• [Task description]
Look through the data for the string "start". Copy every line where it is found.

━━━━━ Dataset excerpt ━━━━━

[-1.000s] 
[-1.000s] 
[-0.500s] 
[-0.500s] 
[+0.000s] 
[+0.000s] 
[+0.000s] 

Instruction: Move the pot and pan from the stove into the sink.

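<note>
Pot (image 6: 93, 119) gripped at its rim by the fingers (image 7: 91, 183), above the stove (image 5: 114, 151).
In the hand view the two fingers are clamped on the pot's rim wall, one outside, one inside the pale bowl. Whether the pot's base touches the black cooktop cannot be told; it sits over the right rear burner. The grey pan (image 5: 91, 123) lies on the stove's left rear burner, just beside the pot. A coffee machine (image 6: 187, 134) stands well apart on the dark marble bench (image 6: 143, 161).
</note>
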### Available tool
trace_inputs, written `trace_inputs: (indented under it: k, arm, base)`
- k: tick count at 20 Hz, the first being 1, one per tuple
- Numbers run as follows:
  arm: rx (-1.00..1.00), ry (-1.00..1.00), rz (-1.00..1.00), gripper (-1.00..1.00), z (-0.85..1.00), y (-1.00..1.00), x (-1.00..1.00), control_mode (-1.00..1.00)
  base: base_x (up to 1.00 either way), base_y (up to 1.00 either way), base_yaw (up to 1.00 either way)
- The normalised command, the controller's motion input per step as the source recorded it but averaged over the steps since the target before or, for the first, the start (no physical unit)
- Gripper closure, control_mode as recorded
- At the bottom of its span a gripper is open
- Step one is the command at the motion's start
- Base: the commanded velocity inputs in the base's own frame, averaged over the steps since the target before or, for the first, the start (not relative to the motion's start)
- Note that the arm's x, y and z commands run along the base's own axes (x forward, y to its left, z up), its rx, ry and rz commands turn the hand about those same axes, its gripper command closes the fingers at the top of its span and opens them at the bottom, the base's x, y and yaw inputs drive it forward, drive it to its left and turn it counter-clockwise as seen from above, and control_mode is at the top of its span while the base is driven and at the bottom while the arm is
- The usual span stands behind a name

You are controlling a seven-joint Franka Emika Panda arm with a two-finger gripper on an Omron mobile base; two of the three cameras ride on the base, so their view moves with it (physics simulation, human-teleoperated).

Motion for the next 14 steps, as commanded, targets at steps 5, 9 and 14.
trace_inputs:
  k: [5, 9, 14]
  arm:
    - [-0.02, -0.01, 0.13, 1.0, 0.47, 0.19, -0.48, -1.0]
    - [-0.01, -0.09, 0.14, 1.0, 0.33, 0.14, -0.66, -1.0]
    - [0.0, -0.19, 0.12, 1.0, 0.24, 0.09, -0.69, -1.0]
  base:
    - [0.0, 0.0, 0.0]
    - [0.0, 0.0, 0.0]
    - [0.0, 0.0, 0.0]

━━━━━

• [Response to this task]
- The normalised command, the controller's motion input per step as the source recorded it but averaged over the steps since the target before or, for the first, the start (no physical unit)
- Step one is the command at the motion's start
- Base: the commanded velocity inputs in the base's own frame, averaged over the steps since the target before or, for the first, the start (not relative to the motion's start)

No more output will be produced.